◆ TASK DETAILS:
Your response should consist of the data that follows, repeated in full without alteration.

◆ DATA SECTION:

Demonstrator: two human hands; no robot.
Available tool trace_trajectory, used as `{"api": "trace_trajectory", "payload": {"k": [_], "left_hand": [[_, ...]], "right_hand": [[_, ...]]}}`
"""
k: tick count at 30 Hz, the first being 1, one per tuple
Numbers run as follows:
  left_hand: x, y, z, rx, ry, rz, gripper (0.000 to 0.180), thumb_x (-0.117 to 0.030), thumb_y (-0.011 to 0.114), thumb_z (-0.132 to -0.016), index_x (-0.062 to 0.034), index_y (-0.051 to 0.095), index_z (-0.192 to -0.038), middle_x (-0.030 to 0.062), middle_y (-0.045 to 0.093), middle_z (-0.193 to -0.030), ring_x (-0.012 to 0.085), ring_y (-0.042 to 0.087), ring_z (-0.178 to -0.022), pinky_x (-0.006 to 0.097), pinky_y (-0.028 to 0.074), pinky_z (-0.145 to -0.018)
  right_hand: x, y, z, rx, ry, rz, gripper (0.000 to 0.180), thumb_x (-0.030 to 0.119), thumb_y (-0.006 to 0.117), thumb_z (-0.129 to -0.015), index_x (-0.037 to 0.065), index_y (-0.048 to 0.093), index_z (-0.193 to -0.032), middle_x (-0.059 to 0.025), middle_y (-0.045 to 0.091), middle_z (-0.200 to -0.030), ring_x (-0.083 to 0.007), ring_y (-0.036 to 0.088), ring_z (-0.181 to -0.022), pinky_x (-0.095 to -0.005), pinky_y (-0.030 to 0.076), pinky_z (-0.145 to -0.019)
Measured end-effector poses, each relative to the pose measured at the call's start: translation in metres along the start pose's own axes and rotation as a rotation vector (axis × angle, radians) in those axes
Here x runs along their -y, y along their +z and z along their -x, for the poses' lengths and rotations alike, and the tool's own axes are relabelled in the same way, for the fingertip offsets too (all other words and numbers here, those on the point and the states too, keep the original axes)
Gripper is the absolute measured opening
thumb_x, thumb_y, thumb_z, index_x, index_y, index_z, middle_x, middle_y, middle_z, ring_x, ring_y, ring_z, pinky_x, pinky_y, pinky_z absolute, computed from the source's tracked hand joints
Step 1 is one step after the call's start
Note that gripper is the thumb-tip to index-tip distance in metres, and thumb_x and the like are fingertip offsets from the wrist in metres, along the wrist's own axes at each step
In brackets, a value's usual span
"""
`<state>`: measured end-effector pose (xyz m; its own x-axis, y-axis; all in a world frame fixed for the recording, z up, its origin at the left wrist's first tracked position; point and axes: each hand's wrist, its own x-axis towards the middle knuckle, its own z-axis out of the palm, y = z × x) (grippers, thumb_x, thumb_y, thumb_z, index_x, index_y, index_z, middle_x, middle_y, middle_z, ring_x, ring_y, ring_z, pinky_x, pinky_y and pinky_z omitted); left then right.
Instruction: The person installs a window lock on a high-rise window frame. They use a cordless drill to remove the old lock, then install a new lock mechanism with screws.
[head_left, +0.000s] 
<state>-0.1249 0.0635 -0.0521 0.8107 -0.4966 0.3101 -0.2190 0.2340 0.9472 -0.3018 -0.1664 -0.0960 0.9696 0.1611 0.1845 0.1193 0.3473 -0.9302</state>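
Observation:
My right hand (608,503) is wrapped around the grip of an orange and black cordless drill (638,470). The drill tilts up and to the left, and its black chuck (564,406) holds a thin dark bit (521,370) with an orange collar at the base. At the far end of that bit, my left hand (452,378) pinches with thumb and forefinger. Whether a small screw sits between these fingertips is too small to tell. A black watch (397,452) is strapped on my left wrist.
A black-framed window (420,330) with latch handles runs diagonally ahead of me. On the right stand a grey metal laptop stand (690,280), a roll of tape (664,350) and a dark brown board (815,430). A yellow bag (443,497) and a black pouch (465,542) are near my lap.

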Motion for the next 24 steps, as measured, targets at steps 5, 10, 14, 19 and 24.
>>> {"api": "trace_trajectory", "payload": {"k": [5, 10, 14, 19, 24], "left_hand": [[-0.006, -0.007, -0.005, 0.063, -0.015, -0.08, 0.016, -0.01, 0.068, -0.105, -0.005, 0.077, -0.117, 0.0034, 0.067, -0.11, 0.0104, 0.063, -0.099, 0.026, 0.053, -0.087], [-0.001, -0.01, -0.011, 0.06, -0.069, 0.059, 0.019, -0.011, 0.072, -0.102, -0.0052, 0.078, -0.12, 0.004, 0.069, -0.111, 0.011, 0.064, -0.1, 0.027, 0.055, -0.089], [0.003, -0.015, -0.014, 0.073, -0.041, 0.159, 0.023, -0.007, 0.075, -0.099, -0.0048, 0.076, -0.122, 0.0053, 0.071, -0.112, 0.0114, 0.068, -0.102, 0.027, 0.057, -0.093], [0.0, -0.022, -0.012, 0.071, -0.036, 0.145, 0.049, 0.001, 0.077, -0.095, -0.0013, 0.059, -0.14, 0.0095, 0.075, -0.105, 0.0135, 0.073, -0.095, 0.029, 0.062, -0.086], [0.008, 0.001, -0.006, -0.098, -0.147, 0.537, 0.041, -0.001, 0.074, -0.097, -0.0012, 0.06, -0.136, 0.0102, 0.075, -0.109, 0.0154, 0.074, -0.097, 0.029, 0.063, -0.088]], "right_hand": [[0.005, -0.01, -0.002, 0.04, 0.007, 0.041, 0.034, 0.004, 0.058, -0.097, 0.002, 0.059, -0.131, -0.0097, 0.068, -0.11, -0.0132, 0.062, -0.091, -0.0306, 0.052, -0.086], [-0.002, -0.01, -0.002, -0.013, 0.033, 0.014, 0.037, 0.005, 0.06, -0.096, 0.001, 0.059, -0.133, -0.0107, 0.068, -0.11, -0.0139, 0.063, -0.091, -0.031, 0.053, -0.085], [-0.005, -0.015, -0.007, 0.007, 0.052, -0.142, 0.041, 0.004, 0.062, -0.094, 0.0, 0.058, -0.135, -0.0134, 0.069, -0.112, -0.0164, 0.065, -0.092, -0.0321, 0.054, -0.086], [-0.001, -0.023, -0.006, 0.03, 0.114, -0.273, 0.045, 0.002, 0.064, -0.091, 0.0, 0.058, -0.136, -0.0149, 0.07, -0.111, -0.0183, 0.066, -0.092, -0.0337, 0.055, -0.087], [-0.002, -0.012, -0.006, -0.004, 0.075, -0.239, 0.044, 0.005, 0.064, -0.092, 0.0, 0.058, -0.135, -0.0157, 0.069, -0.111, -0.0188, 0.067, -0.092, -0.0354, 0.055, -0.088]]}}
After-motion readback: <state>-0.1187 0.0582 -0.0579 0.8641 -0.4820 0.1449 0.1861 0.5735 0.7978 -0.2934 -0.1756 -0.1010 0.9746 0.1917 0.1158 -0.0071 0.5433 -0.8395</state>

◆ EXERCISE RESULT:
Demonstrator: two human hands; no robot.
Available tool trace_trajectory, used as `{"api": "trace_trajectory", "payload": {"k": [_], "left_hand": [[_, ...]], "right_hand": [[_, ...]]}}`
"""
k: tick count at 30 Hz, the first being 1, one per tuple
Numbers run as follows:
  left_hand: x, y, z, rx, ry, rz, gripper (0.000 to 0.180), thumb_x (-0.117 to 0.030), thumb_y (-0.011 to 0.114), thumb_z (-0.132 to -0.016), index_x (-0.062 to 0.034), index_y (-0.051 to 0.095), index_z (-0.192 to -0.038), middle_x (-0.030 to 0.062), middle_y (-0.045 to 0.093), middle_z (-0.193 to -0.030), ring_x (-0.012 to 0.085), ring_y (-0.042 to 0.087), ring_z (-0.178 to -0.022), pinky_x (-0.006 to 0.097), pinky_y (-0.028 to 0.074), pinky_z (-0.145 to -0.018)
  right_hand: x, y, z, rx, ry, rz, gripper (0.000 to 0.180), thumb_x (-0.030 to 0.119), thumb_y (-0.006 to 0.117), thumb_z (-0.129 to -0.015), index_x (-0.037 to 0.065), index_y (-0.048 to 0.093), index_z (-0.193 to -0.032), middle_x (-0.059 to 0.025), middle_y (-0.045 to 0.091), middle_z (-0.200 to -0.030), ring_x (-0.083 to 0.007), ring_y (-0.036 to 0.088), ring_z (-0.181 to -0.022), pinky_x (-0.095 to -0.005), pinky_y (-0.030 to 0.076), pinky_z (-0.145 to -0.019)
Measured end-effector poses, each relative to the pose measured at the call's start: translation in metres along the start pose's own axes and rotation as a rotation vector (axis × angle, radians) in those axes
Here x runs along their -y, y along their +z and z along their -x, for the poses' lengths and rotations alike, and the tool's own axes are relabelled in the same way, for the fingertip offsets too (all other words and numbers here, those on the point and the states too, keep the original axes)
Gripper is the absolute measured opening
thumb_x, thumb_y, thumb_z, index_x, index_y, index_z, middle_x, middle_y, middle_z, ring_x, ring_y, ring_z, pinky_x, pinky_y, pinky_z absolute, computed from the source's tracked hand joints
Step 1 is one step after the call's start
Note that gripper is the thumb-tip to index-tip distance in metres, and thumb_x and the like are fingertip offsets from the wrist in metres, along the wrist's own axes at each step
In brackets, a value's usual span
"""
`<state>`: measured end-effector pose (xyz m; its own x-axis, y-axis; all in a world frame fixed for the recording, z up, its origin at the left wrist's first tracked position; point and axes: each hand's wrist, its own x-axis towards the middle knuckle, its own z-axis out of the palm, y = z × x) (grippers, thumb_x, thumb_y, thumb_z, index_x, index_y, index_z, middle_x, middle_y, middle_z, ring_x, ring_y, ring_z, pinky_x, pinky_y and pinky_z omitted); left then right.
Instruction: The person installs a window lock on a high-rise window frame. They use a cordless drill to remove the old lock, then install a new lock mechanism with screws.
[head_left, +0.000s] 
<state>-0.1249 0.0635 -0.0521 0.8107 -0.4966 0.3101 -0.2190 0.2340 0.9472 -0.3018 -0.1664 -0.0960 0.9696 0.1611 0.1845 0.1193 0.3473 -0.9302</state>
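Observation:
My right hand (608,503) is wrapped around the grip of an orange and black cordless drill (638,470). The drill tilts up and to the left, and its black chuck (564,406) holds a thin dark bit (521,370) with an orange collar at the base. At the far end of that bit, my left hand (452,378) pinches with thumb and forefinger. Whether a small screw sits between these fingertips is too small to tell. A black watch (397,452) is strapped on my left wrist.
A black-framed window (420,330) with latch handles runs diagonally ahead of me. On the right stand a grey metal laptop stand (690,280), a roll of tape (664,350) and a dark brown board (815,430). A yellow bag (443,497) and a black pouch (465,542) are near my lap.
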
Motion for the next 24 steps, as measured, targets at steps 5, 10, 14, 19 and 24.
>>> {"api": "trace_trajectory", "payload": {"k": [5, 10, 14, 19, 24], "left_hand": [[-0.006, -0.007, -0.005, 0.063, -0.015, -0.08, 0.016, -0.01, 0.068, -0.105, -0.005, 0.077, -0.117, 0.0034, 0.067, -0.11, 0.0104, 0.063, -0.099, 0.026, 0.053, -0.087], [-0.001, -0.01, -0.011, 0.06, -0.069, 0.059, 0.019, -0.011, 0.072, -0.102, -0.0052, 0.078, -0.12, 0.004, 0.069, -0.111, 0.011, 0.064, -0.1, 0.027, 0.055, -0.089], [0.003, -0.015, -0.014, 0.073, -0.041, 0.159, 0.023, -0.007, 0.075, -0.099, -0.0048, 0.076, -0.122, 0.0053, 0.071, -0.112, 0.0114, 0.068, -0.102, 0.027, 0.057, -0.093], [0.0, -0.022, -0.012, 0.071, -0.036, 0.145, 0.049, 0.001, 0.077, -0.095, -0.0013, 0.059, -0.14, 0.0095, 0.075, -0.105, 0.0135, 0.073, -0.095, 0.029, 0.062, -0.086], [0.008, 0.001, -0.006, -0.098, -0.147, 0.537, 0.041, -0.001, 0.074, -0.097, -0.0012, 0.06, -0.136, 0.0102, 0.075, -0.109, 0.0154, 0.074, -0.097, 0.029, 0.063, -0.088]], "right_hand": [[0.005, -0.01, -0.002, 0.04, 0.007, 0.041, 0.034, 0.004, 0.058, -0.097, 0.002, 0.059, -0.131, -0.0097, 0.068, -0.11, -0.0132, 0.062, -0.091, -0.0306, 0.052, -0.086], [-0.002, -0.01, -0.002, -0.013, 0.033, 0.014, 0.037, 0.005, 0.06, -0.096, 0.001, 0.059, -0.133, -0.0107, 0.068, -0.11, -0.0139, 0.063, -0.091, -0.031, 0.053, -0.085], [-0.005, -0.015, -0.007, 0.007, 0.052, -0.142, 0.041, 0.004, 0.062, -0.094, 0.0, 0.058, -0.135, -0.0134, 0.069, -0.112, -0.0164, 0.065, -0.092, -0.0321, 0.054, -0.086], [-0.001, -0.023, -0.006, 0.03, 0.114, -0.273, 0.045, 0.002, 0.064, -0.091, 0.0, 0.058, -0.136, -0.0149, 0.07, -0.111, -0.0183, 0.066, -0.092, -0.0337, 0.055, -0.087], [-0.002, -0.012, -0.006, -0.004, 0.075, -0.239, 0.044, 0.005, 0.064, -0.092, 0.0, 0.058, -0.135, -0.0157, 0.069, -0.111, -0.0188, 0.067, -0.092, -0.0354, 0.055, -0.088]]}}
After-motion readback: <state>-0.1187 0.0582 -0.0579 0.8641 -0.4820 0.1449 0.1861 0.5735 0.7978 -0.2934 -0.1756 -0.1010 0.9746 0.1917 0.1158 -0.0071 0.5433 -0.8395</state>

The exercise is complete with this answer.